• _Directions for this task_
If a line below falls between the line with "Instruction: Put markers" and the line with "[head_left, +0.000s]", or is one of those two, output it exactly; output nothing else and no pictures.

-------------------------

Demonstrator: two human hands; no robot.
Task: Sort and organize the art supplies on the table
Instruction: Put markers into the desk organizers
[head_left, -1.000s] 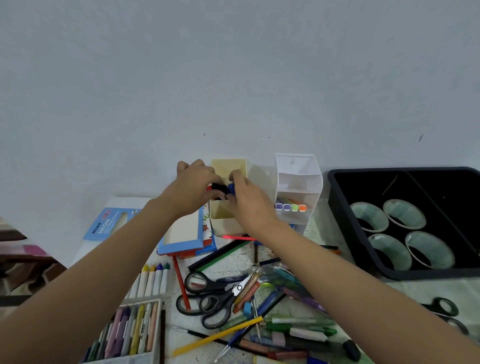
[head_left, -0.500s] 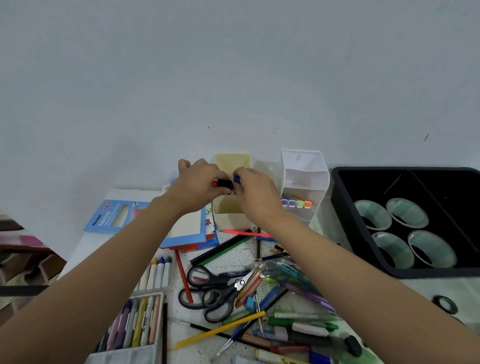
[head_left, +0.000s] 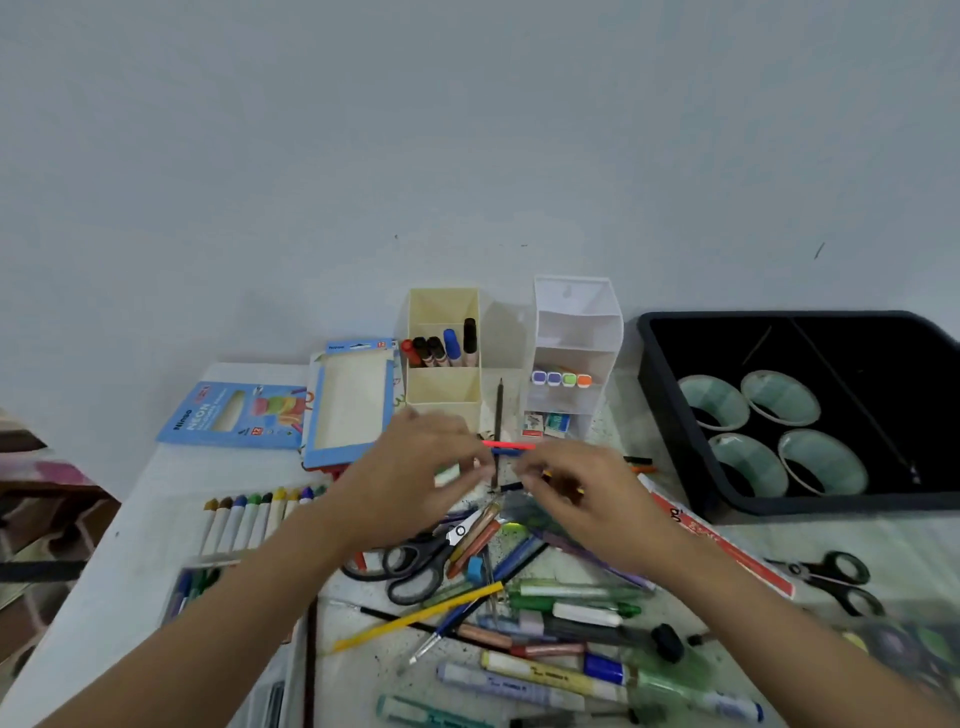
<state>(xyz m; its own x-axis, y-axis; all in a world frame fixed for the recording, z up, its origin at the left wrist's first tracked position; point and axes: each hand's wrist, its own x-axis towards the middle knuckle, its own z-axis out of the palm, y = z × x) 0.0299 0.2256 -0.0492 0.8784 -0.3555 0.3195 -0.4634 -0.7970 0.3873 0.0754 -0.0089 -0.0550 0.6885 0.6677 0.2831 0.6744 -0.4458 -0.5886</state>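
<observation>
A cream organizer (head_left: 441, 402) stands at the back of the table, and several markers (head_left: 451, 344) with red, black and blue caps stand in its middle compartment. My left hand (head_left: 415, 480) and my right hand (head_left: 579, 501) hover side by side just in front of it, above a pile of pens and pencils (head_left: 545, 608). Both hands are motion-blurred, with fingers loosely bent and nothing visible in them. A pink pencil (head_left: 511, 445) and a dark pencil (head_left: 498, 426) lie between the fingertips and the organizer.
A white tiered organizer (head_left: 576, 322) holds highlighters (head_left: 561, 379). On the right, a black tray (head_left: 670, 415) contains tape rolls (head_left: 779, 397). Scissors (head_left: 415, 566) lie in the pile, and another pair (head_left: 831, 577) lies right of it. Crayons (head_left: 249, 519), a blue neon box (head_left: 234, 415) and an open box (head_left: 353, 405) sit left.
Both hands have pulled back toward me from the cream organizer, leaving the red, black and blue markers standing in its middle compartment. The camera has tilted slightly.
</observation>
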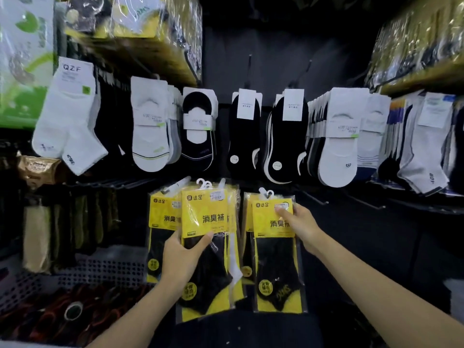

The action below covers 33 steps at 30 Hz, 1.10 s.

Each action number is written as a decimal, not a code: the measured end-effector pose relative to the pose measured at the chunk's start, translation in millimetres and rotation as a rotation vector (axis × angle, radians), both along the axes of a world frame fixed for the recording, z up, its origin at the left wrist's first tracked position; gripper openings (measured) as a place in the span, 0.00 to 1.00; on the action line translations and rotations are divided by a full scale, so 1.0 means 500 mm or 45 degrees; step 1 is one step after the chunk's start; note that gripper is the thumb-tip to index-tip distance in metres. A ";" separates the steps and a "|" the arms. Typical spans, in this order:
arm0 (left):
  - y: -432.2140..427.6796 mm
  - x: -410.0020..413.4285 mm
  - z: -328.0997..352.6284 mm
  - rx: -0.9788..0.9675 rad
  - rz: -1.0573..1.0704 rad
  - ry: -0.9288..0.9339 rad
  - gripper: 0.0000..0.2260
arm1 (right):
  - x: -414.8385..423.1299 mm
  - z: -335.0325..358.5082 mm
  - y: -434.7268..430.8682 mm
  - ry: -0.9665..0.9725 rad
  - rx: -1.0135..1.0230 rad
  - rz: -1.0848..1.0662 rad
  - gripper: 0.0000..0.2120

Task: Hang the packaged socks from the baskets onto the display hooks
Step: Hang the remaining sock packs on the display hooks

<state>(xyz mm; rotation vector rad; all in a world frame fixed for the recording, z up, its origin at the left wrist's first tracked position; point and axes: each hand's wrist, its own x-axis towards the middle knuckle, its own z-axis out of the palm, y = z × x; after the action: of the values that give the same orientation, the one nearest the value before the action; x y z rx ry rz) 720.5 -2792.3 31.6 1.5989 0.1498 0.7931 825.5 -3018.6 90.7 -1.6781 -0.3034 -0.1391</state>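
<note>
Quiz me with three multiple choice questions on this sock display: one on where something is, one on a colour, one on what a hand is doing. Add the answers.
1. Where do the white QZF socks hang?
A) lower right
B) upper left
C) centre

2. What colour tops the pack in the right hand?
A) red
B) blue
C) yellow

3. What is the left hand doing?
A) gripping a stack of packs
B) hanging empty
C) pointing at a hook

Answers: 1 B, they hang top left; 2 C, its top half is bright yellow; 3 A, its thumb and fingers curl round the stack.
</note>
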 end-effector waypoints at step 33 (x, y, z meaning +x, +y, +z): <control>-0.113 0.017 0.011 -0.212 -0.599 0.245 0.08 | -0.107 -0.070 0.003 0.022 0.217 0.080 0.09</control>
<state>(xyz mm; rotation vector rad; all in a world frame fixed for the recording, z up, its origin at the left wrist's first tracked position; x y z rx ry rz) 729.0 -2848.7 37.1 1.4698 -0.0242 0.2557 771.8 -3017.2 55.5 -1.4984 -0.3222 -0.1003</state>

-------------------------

• _Result of this exercise_
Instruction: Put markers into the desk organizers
[head_left, -1.000s] 
[head_left, -0.500s] 
[head_left, +0.000s] 

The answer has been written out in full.